Abstract: FR-OR029
US Patients with IgAN and Low Proteinuria Have Significantly Better Kidney Survival than Participants in the UK RADAR Study
Session Information
- Glomerular Disease Outcomes: Measuring What Matters
November 07, 2025 | Location: Room 310A, Convention Center
Abstract Time: 04:40 PM - 04:50 PM
Category: Glomerular Diseases
- 1402 Glomerular Diseases: Clinical, Outcomes, and Therapeutics
Authors
- Patel, Nilang G., Virginia Commonwealth University, Richmond, Virginia, United States
- Silvey, Scott, Virginia Commonwealth University, Richmond, Virginia, United States
- Athavale, Ambarish, University of California San Diego, La Jolla, California, United States
- Kidd, Jason M., Virginia Commonwealth University, Richmond, Virginia, United States
Background
Proteinuria predicts kidney failure in IgAN. UK RADAR data suggests kidney failure risk even with Timed average proteinuria < 0.5 gm but US population data is lacking.
Methods
A retrospective cohort analysis of the TriNetX database (2015-2023) identified patients with primary IgAN, excluding those with secondary causes, prior kidney transplants, ESRD, or baseline eGFR ≤ 15 ml/min.

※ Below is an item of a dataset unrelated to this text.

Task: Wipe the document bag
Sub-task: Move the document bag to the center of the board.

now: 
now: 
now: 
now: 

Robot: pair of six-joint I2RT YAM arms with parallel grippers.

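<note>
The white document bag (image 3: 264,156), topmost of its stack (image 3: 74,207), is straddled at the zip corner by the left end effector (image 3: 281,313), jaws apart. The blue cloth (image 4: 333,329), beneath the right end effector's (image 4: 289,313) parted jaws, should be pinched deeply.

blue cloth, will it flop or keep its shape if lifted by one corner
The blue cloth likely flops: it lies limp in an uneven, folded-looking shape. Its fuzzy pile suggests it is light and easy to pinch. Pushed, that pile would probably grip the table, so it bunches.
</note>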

Patients were categorized based on timed average Urine protein-creatinine ratio (UPCR): Group 1: < 0.5 g/g, Group 2: 0.5-1 g/g, Group 3: 1-2 g/g, Group 4: 2-3 g/g, and Group 5: >3 g/g. Composite kidney failure outcome was defined as either eGFR ≤ 15, >40% decline in eGFR, initiation of dialysis, or death. KM survival analysis and CoxPH models assessed the relationship between Timed average UPCR and outcomes, with UPCR changes during follow-up factored into the CoxPH model to recalibrate kidney failure risk.
Results
745 adults with primary IgAN, (mean age 43.5(16) yrs, 58.3% Male, 68.3% white) were analyzed. Group 1, 2, 3, 4, 5 has 269 (36.1%), 163 patients (21.9%),149 (20.0%), 71 (9.5%), and 93 (12.5%) patients, respectively. The mean follow-up time was 5.39 yrs, and 17.3% reached the composite outcome. Higher UPCR was significantly associated with a higher risk of the composite outcome (fig 1a), however, unlike the RADAR study, risk of composite outcome was not different for proteinuria < 0.5 gm and 0.5-1 gm. Patients with < 0.5 gm proteinuria had 5.9% risk of kidney failure as compared to 20% reported by the RADAR study. At follow-up, one group decrease in proteinuria was associated with a reduction in the absolute risk of composite outcome (adj. HR: 0.73 [0.60-0.88], p=0.001). Figure 1b
Conclusion
In a US IgAN population, UPCR > 1g/g is linked to worse kidney outcomes. Improvement in proteinuria during follow-up significantly lowers the risk of adverse outcomes.